● **TASK**:
Word for word, transcribe the listing that follows, minus any pictures.

● **DATA EXCERPT**:
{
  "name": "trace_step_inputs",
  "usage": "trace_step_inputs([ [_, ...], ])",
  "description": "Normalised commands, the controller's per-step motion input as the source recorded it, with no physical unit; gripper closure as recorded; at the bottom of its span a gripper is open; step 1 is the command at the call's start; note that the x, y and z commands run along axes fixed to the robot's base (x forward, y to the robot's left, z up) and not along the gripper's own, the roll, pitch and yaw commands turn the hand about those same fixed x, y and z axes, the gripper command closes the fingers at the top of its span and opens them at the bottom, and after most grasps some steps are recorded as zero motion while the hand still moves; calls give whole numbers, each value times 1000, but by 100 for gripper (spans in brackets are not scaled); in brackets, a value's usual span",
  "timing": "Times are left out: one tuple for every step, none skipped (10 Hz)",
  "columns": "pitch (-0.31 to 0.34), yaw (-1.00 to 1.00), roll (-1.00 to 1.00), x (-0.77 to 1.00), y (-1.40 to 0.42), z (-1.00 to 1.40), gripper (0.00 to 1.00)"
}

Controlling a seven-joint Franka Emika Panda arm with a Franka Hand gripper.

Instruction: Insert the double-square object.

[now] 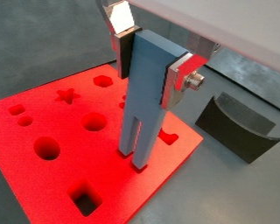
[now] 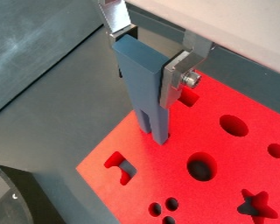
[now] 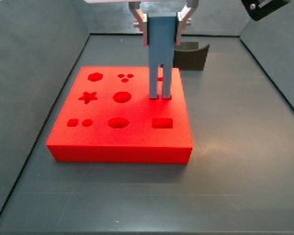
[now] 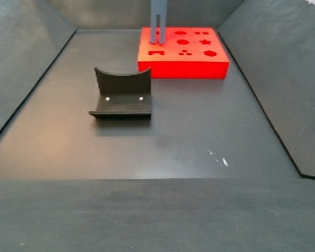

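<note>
Gripper [image 1: 150, 54] clamped on the wide upper body of the double-square object [image 1: 143, 96], one silver finger [image 1: 181, 80] pressed flat against each broad side; same grasp seen in a wrist view from the opposite side [image 2: 149, 54]. Object [image 2: 147, 92] upright, long axis vertical, the two thin square prongs pointing straight down from below the fingers toward the red board [image 1: 38, 179]. In a side view, object [image 3: 162, 57] hanging from the gripper [image 3: 163, 13] with prong tips at or just above the board's [image 3: 113, 147] top face near its far right part; impossible to tell whether the tips touch or enter a hole. In a side view from farther off, object [image 4: 157, 22] a slim vertical strip over the board's [image 4: 187, 65] left edge.

Board holes — round, star, hexagon, square, small paired ones — all showing open, nothing seated in them.

Dark curved-top holder block [image 4: 121, 94] well apart from the fingers, on the grey floor [image 4: 173, 138], its cradle empty; also seen beyond the board [image 1: 238, 124] and [image 3: 193, 55].
</note>
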Motion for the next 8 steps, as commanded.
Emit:
trace_step_inputs([
  [0, 0, 0, 0, -74, -211, 100],
  [0, 0, 0, 20, -49, -134, 100],
  [4, 0, 0, 14, -6, 0, 100],
  [53, -29, -60, 94, -89, -51, 100],
  [27, -34, -10, 91, -71, 0, 100],
  [0, -29, 0, 34, 0, 0, 100],
  [0, -14, 0, 23, 0, 0, 100],
  [6, -6, 0, 83, 0, -74, 100],
])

● **ANSWER**:
{
  "name": "trace_step_inputs",
  "usage": "trace_step_inputs([ [_, ...], ])",
  "description": "Normalised commands, the controller's per-step motion input as the source recorded it, with no physical unit; gripper closure as recorded; at the bottom of its span a gripper is open; step 1 is the command at the call's start; note that the x, y and z commands run along axes fixed to the robot's base (x forward, y to the robot's left, z up) and not along the gripper's own, the roll, pitch and yaw commands turn the hand about those same fixed x, y and z axes, the gripper command closes the fingers at the top of its span and opens them at the bottom, and after most grasps some steps are recorded as zero motion while the hand still moves; calls give whole numbers, each value times 1000, but by 100 for gripper (spans in brackets are not scaled); in brackets, a value's usual span",
  "timing": "Times are left out: one tuple for every step, none skipped (10 Hz)",
  "columns": "pitch (-0.31 to 0.34), yaw (-1.00 to 1.00), roll (-1.00 to 1.00), x (-0.77 to 1.00), y (-1.40 to 0.42), z (-1.00 to 1.40), gripper (0.00 to 1.00)"
}

Controlling a seven-joint Franka Emika Panda arm with a Franka Hand gripper.

Instruction: Insert the double-square object.

[now] 
[now] 
[now] 
[now] 

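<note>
Gripper [image 1: 150, 54] clamped on the wide upper body of the double-square object [image 1: 143, 96], one silver finger [image 1: 181, 80] pressed flat against each broad side; same grasp seen in a wrist view from the opposite side [image 2: 149, 54]. Object [image 2: 147, 92] upright, long axis vertical, the two thin square prongs pointing straight down from below the fingers toward the red board [image 1: 38, 179]. In a side view, object [image 3: 162, 57] hanging from the gripper [image 3: 163, 13] with prong tips at or just above the board's [image 3: 113, 147] top face near its far right part; impossible to tell whether the tips touch or enter a hole. In a side view from farther off, object [image 4: 157, 22] a slim vertical strip over the board's [image 4: 187, 65] left edge.

Board holes — round, star, hexagon, square, small paired ones — all showing open, nothing seated in them.

Dark curved-top holder block [image 4: 121, 94] well apart from the fingers, on the grey floor [image 4: 173, 138], its cradle empty; also seen beyond the board [image 1: 238, 124] and [image 3: 193, 55].
</note>
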Motion for the next 8 steps, as commanded.
Emit:
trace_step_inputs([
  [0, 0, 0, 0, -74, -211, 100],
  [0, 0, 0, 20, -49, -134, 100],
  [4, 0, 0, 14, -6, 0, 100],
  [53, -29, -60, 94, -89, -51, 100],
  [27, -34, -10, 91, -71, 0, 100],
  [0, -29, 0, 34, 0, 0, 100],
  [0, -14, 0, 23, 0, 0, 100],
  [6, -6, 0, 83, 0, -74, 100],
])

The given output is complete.